• **TASK DETAILS**:
Filter the data below for the string "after" and copy each matching line.
--------------------------------------------------
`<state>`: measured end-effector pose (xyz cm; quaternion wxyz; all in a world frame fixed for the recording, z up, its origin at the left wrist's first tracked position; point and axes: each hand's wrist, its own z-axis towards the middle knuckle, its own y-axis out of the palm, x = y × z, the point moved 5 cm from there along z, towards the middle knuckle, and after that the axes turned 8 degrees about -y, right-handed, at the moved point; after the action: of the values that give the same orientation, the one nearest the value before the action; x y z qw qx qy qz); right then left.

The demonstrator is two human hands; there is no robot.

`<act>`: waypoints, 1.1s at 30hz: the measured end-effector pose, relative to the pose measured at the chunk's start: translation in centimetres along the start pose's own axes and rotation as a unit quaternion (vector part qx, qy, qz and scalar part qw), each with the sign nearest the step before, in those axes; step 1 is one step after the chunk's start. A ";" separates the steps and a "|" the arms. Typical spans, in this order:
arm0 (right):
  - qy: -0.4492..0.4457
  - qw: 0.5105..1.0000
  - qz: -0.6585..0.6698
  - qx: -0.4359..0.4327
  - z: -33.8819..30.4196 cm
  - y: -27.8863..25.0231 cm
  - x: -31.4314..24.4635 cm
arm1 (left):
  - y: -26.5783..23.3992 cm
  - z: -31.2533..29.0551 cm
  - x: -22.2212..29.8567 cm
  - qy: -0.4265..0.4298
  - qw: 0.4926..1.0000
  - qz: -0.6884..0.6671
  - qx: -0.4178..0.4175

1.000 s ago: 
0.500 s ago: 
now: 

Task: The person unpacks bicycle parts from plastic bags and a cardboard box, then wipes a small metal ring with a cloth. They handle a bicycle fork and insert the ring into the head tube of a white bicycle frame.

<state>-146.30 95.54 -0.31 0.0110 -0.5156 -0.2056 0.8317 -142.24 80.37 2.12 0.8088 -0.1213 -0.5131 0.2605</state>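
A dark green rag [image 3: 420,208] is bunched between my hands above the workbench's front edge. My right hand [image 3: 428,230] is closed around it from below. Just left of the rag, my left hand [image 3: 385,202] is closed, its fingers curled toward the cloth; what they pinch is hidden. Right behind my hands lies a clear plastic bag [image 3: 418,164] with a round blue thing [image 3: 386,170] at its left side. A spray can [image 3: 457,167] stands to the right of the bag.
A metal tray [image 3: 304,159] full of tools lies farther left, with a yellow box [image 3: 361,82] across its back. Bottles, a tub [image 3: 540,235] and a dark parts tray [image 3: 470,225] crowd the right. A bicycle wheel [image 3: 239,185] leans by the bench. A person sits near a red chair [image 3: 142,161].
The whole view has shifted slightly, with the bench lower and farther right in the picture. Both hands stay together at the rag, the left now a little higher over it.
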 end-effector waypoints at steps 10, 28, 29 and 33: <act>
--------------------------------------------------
• **SOLUTION TO THIS TASK**:
`<state>`: measured end-effector pose (xyz cm; quaternion wxyz; all in a world frame fixed for the recording, z up, its origin at the left wrist's first tracked position; point and axes: each hand's wrist, its own z-axis towards the middle knuckle, its own y-axis out of the palm, x = y × z, the point moved 5 cm from there along z, towards the middle knuckle, and after that the axes turned 8 degrees about -y, right-handed, at the moved point; after the action: of the values that give the same orientation, the one nearest the value before the action; x y z qw qx qy qz); right then left.
`<act>`: waypoints, 1.1s at 30hz: the measured end-effector pose, relative to the pose measured at the chunk's start: translation in centimetres along the start pose's own axes and rotation as a unit quaternion (vector part qx, qy, qz and scalar part qw), each with the sign nearest the step before, in those axes; step 1 is one step after the chunk's start. A ";" separates the steps and a "|" the arms. Typical spans, in this order:

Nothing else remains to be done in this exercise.